Enabling Soft Robots to Function in Complex Environments: From Addressing Fundamental Challenges to Applications in Beating Heart Surgeries
Friday, October 27, 2023 11am to 12pm
About this Event
29 Oxford Street, Cambridge, MA 02138
Complex and unstructured environments pose several challenges for traditional rigid robot technologies.
Inspired by biological systems, soft robots offer a promising alternative with respect to their rigid counterparts and demonstrate increased resilience and adaptation, resulting in machines that can safely interact with natural environments.
Mimicking how biological systems use their soft and dexterous body to interact with and exploit their surroundings entails addressing multiple fundamental challenges related to the design, manufacturing, and control of soft robots.
In this talk, I will present our research on developing new manufacturing methods to enable the fabrication of multi-degrees-of-freedom soft robots with distributed actuation and multiscale features.
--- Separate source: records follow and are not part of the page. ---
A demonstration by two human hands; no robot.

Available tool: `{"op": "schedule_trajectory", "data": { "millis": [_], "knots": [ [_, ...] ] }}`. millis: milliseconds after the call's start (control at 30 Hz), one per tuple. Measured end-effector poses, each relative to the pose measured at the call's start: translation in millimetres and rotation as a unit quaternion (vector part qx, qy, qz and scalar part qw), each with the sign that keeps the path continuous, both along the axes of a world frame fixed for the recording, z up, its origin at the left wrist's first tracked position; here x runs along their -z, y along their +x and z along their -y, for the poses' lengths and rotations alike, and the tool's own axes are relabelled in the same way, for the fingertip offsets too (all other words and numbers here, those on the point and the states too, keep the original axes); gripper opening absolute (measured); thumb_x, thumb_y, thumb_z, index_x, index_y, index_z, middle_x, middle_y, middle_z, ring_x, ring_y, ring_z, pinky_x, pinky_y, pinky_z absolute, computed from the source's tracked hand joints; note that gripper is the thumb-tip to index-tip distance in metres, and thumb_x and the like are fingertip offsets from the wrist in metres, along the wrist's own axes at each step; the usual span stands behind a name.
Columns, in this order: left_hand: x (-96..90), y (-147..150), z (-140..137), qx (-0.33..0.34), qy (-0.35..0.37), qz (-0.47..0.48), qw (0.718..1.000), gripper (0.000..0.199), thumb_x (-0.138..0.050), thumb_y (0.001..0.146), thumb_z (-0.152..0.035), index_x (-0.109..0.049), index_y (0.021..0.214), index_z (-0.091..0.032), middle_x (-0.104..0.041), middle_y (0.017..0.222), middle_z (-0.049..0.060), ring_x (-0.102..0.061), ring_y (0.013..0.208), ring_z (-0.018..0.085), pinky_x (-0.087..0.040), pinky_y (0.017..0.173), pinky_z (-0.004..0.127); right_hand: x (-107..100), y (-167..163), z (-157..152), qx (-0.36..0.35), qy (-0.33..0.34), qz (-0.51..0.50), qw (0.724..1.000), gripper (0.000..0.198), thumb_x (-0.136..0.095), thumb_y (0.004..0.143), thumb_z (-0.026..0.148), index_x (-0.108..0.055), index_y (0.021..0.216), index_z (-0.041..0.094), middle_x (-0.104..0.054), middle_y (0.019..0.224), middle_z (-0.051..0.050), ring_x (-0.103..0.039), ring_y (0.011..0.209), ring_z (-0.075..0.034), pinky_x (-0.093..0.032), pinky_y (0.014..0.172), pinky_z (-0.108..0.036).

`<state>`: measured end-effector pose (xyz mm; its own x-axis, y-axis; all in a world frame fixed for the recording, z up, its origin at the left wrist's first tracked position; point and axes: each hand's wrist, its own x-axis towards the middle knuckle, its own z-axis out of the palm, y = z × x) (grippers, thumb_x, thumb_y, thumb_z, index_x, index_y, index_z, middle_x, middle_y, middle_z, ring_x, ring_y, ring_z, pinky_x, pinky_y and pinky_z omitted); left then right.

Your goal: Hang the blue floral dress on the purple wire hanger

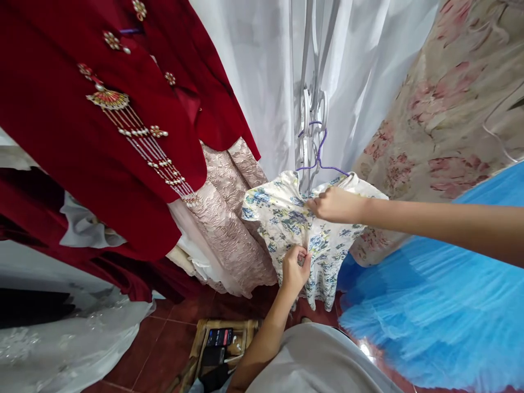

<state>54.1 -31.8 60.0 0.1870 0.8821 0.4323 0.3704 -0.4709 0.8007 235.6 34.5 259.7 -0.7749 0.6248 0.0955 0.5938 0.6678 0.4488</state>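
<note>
A small cream dress [286, 218] with blue and yellow flowers hangs upright on a purple wire hanger [318, 153]. My right hand [336, 205] is closed on its cloth just under the neckline, knuckles toward me. Lower on the same middle line, my left hand [295, 267] pinches the dress between thumb and fingers. A vertical crease or opening runs down the cloth between both hands; I cannot tell whether it has buttons or a zip. The hanger's hook rests among white hooks [307, 109] above.
Red velvet garments [135, 153] with a beaded ornament and a pink brocade skirt [237, 229] hang at left. White curtains [257, 71] are behind. At right are a floral fabric [442, 109] and a blue tulle skirt [442, 305]. A wooden stool [200, 333] holding a phone [220, 337] stands below.
</note>
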Motion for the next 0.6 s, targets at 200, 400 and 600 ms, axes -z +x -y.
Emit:
{"op": "schedule_trajectory", "data": {
  "millis": [200,400,600],
  "knots": [
    [-14.2,-10.8,-8.6,0.065,-0.015,-0.025,0.997,0.017,-0.058,0.090,-0.028,-0.052,0.076,-0.021,-0.058,0.072,0.001,-0.056,0.067,0.015,-0.045,0.063,0.026,-39.9,12.5,-24.4,0.034,0.024,-0.087,0.995,0.025,-0.050,0.095,0.015,-0.056,0.071,0.021,-0.048,0.045,0.003,-0.043,0.043,-0.011,-0.029,0.052,-0.031],
    [-7.8,-16.3,-9.9,0.117,-0.049,-0.031,0.991,0.014,-0.063,0.088,-0.026,-0.055,0.078,-0.020,-0.064,0.075,0.002,-0.060,0.070,0.016,-0.046,0.066,0.027,-78.4,29.0,-22.4,0.052,0.063,-0.146,0.986,0.053,-0.034,0.104,0.046,-0.051,0.062,0.021,-0.038,0.040,0.006,-0.032,0.041,-0.006,-0.025,0.052,-0.031],
    [-13.9,-25.3,-24.1,0.182,-0.021,-0.015,0.983,0.008,-0.058,0.093,-0.024,-0.062,0.088,-0.021,-0.069,0.084,0.003,-0.065,0.076,0.016,-0.054,0.073,0.029,-64.7,24.8,0.6,0.141,0.092,-0.235,0.957,0.048,-0.037,0.103,0.046,-0.057,0.068,0.019,-0.054,0.045,0.000,-0.052,0.048,-0.009,-0.034,0.056,-0.030]
  ]
}}
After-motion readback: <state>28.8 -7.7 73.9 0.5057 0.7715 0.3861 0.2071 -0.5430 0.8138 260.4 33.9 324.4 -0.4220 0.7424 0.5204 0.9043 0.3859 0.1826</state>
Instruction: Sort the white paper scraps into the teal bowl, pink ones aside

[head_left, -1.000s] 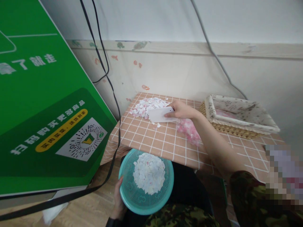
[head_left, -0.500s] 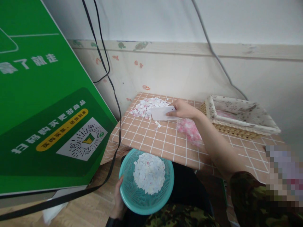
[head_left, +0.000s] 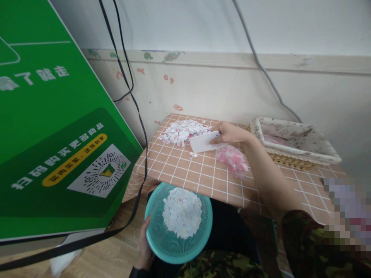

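My right hand (head_left: pixel 227 133) grips a white plastic scraper (head_left: pixel 203 142) by its right end, above the table. Just left of the scraper lies a heap of small white and pinkish paper scraps (head_left: pixel 182 132), with a few loose bits near its lower edge. At my lap, my left hand (head_left: pixel 145 241) holds the rim of a teal plastic colander (head_left: pixel 185 255) from the left side. Inside the colander sits a mound of similar white scraps (head_left: pixel 182 212). A clear bag of pink and white pieces (head_left: pixel 232 160) rests on the table below my right wrist.
A checked brown cloth covers the table (head_left: pixel 174 166). A lined wicker basket (head_left: pixel 307 154) stands at the back right by the wall. On the left rises a large green panel (head_left: pixel 72 96), and a black strap (head_left: pixel 142 154) hangs before the table's left corner.
My right hand has shifted slightly right with the scraper, which is now more tilted and drawn back from the heap. My left hand and the colander stay in place.
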Available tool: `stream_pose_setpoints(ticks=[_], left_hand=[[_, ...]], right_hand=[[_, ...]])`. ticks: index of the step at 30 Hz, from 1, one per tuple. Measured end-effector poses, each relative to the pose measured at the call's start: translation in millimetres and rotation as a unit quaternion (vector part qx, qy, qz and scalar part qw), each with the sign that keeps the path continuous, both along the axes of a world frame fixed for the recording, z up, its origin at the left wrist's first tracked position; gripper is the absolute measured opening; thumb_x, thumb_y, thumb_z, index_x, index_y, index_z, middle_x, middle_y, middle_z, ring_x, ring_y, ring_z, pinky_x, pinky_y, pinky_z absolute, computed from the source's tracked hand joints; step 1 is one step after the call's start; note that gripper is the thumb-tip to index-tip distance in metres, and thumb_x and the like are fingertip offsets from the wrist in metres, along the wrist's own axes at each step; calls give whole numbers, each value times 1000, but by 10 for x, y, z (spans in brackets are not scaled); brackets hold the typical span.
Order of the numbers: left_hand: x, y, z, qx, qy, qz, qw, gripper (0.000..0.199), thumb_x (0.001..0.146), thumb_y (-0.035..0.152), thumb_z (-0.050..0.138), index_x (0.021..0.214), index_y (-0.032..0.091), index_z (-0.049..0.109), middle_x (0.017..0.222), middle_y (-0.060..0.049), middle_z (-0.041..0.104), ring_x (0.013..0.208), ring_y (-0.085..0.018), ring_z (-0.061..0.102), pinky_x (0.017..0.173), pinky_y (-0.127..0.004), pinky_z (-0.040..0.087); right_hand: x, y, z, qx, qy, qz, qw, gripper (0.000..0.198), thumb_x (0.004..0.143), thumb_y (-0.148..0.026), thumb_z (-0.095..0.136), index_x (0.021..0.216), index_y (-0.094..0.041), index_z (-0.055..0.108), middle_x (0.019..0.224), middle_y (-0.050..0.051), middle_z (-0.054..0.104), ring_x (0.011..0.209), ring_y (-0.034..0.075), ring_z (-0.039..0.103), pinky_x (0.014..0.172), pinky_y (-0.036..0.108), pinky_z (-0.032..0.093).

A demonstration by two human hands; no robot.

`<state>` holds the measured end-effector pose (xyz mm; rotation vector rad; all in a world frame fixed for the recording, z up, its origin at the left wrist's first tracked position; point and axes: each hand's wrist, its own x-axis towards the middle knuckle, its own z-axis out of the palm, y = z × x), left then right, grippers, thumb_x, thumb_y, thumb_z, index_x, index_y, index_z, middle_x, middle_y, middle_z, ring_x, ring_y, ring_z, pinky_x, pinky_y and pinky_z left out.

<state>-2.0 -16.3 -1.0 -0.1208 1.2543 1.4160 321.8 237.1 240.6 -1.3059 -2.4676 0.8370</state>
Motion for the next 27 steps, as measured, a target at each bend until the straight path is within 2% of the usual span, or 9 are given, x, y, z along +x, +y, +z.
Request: stream_pose_setpoints(ticks=[4, 10, 14, 18, 23, 27], left_hand=[[-27, 0, -59, 4, 21, 1, 1000, 23, 64, 32, 69, 81, 18, 72, 76, -3, 73, 71, -21, 66, 79, -37, 49], [-41, 13, -95, -2, 28, 9, 1000, 21, 63, 32, 69, 79, 19, 72, 75, -2, 73, 76, -23, 67, 82, -37, 48], [-36, 5, -65, -2, 29, 13, 999, 20, 61, 31, 69, 75, 18, 72, 73, -4, 73, 73, -25, 66, 80, -40, 49], [-30, 1, -41, 0, 18, 14, 1000, 18, 63, 31, 68, 76, 19, 73, 74, -3, 73, 73, -24, 66, 80, -37, 49], [-3, 19, 20, 8, 12, 3, 1000, 20, 64, 31, 66, 78, 19, 73, 75, -4, 74, 80, -27, 67, 83, -40, 48], [9, 11, 60, 6, 4, -3, 1000, 22, 64, 31, 65, 79, 18, 73, 75, -5, 74, 80, -28, 67, 83, -43, 49]], right_hand=[[57, -24, 15, -6, 15, -14, 1000, 22, 66, -32, 63, 70, -11, 68, 58, 0, 52, 53, 10, 44, 49, 23, 34], [-10, -111, -173, 10, 43, -1, 999, 22, 70, -32, 63, 76, -12, 70, 64, 1, 59, 59, 12, 49, 56, 24, 38], [41, -293, -215, 26, 37, -27, 999, 20, 71, -31, 62, 72, -12, 69, 61, 1, 59, 56, 11, 48, 54, 23, 38], [111, -548, -192, 35, 23, -65, 997, 23, 73, -34, 60, 65, -12, 66, 53, -1, 53, 50, 10, 45, 49, 23, 33], [-83, -738, -309, 89, 45, -128, 987, 28, 79, -37, 53, 71, -15, 67, 55, -2, 52, 52, 10, 45, 50, 24, 31], [-239, -783, -373, 78, 26, -131, 988, 26, 79, -36, 53, 75, -16, 68, 55, -2, 53, 52, 11, 45, 50, 24, 30]])
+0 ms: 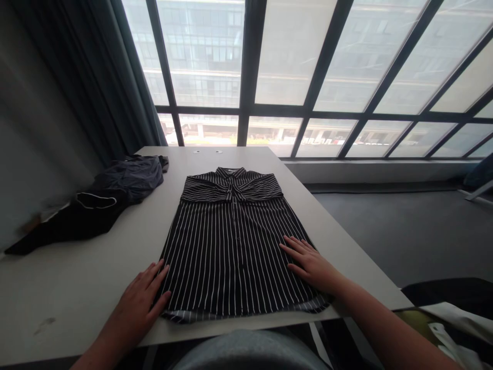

I will also discuss opportunities and challenges arising in deploying soft multi-degrees-of-freedom soft robots in the real world. Specifically, I will introduce our work on methods to embed control and computational capabilities onboard soft robots to increase their autonomy, focusing on our efforts towards enabling electronic control of multi-DoF fluidic soft robots.
Finally, I will present our work on the application of soft robotic technologies in minimally invasive surgery. I will discuss various applications, including atraumatic manipulation of large abdominal organs and accurate and effective manipulation of delicate structures inside the beating heart.